I didn’t realize until later, after the two years of college I managed to finish before becoming pregnant with Joy, that my grandma actually had a lot in common with Socrates, not to mention Abe Lincoln.

“Clare,” she would say, “if you want to win an argument with angry people, don’t argue. Just ask the kind of questions that will make them think you agree with them. Pretty soon, you’re both on the same side.”

That part was Socrates.

She also liked to say—“Remember, you catch more flies with honey than with vinegar. Try to make them see you as a friend.”

That part was Lincoln, the president who’d said over one hundred years ago, “It is an old and true maxim that ‘a drop of honey catches more flies than a gallon of gall.’ So with men, if you would win a man to your cause, first convince him that you are his sincere friend. Therein is a drop of honey that catches his heart; which, say what you will, is the great high road to his reason.”

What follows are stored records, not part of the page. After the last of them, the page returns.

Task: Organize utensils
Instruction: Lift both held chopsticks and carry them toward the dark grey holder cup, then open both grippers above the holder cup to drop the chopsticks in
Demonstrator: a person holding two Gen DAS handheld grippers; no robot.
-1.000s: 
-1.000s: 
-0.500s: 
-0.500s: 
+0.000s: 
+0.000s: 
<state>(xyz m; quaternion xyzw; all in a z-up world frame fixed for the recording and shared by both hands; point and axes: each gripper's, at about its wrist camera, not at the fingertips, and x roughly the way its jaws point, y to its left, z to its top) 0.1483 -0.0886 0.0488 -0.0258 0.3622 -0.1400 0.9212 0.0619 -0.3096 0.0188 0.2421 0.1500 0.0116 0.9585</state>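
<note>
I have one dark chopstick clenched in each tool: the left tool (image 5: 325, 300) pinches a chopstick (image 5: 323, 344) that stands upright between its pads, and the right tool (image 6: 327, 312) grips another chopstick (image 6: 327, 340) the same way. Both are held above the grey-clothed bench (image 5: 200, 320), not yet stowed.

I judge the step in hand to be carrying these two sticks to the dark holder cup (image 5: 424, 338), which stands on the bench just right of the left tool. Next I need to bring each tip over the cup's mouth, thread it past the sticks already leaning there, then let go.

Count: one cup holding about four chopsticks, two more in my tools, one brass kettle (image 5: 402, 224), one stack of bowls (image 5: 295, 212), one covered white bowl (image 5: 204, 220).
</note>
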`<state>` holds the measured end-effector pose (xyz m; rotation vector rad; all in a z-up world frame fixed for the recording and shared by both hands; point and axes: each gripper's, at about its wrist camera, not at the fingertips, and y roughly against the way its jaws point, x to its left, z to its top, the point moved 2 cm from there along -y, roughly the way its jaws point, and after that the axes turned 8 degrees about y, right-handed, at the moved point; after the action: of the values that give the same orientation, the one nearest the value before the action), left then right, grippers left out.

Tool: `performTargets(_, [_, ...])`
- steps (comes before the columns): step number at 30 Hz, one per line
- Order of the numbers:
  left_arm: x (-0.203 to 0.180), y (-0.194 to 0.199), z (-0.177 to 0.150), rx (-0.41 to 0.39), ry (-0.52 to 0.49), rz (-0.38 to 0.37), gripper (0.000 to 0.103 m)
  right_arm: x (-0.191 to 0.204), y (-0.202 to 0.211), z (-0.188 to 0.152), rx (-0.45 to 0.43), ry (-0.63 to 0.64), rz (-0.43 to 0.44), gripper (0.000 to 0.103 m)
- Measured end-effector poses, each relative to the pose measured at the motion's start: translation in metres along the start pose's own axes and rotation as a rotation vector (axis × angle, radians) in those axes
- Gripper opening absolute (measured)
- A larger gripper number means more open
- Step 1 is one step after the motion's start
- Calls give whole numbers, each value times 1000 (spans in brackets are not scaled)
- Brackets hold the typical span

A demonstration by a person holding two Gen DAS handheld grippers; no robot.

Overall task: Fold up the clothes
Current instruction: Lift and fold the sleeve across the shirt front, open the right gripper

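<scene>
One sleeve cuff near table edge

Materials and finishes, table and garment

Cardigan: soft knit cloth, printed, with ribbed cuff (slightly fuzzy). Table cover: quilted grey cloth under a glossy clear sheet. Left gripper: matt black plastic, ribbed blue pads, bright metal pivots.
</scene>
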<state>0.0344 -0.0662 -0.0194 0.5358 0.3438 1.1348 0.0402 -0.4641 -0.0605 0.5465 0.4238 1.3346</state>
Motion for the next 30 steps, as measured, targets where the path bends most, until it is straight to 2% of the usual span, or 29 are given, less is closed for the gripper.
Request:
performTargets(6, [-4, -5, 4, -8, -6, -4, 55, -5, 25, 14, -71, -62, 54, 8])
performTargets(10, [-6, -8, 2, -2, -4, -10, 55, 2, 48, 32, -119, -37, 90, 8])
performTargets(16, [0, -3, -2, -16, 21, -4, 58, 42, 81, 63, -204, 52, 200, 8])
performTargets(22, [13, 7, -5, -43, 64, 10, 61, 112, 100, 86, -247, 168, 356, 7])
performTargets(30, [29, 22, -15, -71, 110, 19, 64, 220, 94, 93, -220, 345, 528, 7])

I stepped closer to the blonde to (hopefully) discourage her from yelling again—and in a calm, quiet voice asked: “You’re Anabelle’s stepmother, aren’t you?”

Her bloodshot blue eyes with perfectly applied brown/black liner and mascara stared, the slight surprise for a moment unbalancing her predetermined indignation. “How did you know that?”

“I saw you at the hospital—”

“I’m her stepmother, that’s right,” she said. “I’m her closest relative, too. And that’s why I’m here—”

“Do you mean Anabelle sent you?” I asked excitedly. “She’s awake?”

The woman’s shoulders drooped a bit. “No. She’s still in her coma…But I heard she got that way because of your crappy managing of this place.”

“I’m sure you’re tired,” I said as soothingly as I could manage between clenched teeth. “And I’m as worried about Anabelle as you must be. Wouldn’t you rather we go somewhere more private to discuss this?” I gestured to the crowd of staring eavesdroppers. “What do you say?”